[lit-ideas] Had Thousands Died in Papua, New Guinea

  • From: Eric Yost <mr.eric.yost@xxxxxxxxx>
  • To: lit-ideas@xxxxxxxxxxxxx
  • Date: Wed, 09 Jan 2008 18:47:30 -0500

Would TV have affected the course of WW2?

If the technology were available, only the US and UK would have TV as we know it. Hitler would run German TV. Stalin and Tojo would run theirs. (On the bright side, the Free French could have transmitted their own pirate TV shows to the Vichy population of France.)

American or UK TV coverage would have foregrounded some of the more horrible parts of the war, such as huge civilian bombing casualties or particularly savage tactics. That could have undermined US public confidence.

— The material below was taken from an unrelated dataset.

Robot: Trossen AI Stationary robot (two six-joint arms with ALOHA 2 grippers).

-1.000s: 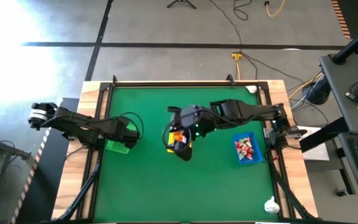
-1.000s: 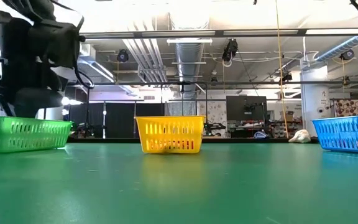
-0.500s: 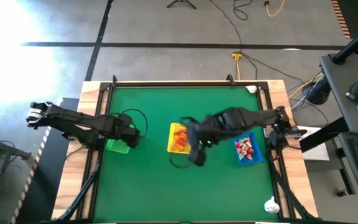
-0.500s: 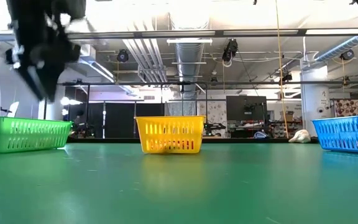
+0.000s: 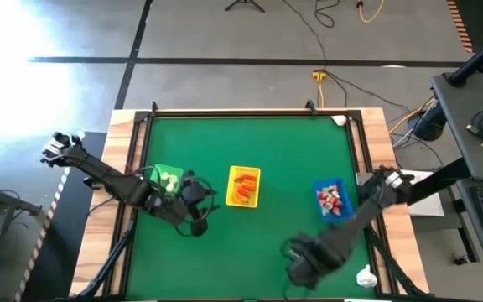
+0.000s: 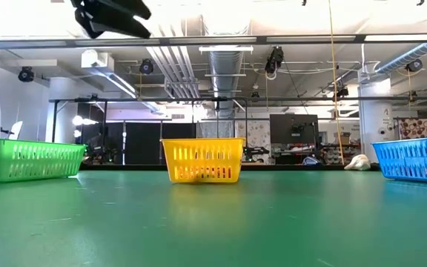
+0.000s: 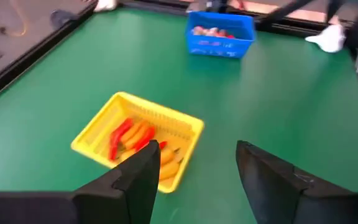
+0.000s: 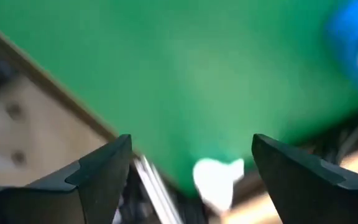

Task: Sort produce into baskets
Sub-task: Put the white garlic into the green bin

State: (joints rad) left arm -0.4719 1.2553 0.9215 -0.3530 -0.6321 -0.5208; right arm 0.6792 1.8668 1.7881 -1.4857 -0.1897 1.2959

For example, when the Germans retreated over the Rhine, they strung piano wire across the roads so that Allied officers riding in Jeeps would be decapitated as they drove past the hanging wires. Think of it as a Nazi IED. Terrible. Lethal. Invisible.

Popularizing this tactic would have created a call for safer Jeeps, cries of Army mismanagement and complaints about the Army's lack of materials-design foresight. Nazis, learning of this, might have strung more piano wire. Made beheading videos even.

As for the Holocaust, I tend to view it as an annex of the war. WW2, in part, was the destruction of the Nazi government's capacity to wage war. The Holocaust is a different species. To have TV crews break into the death camps with the first American soldiers . . . would that have affected anything?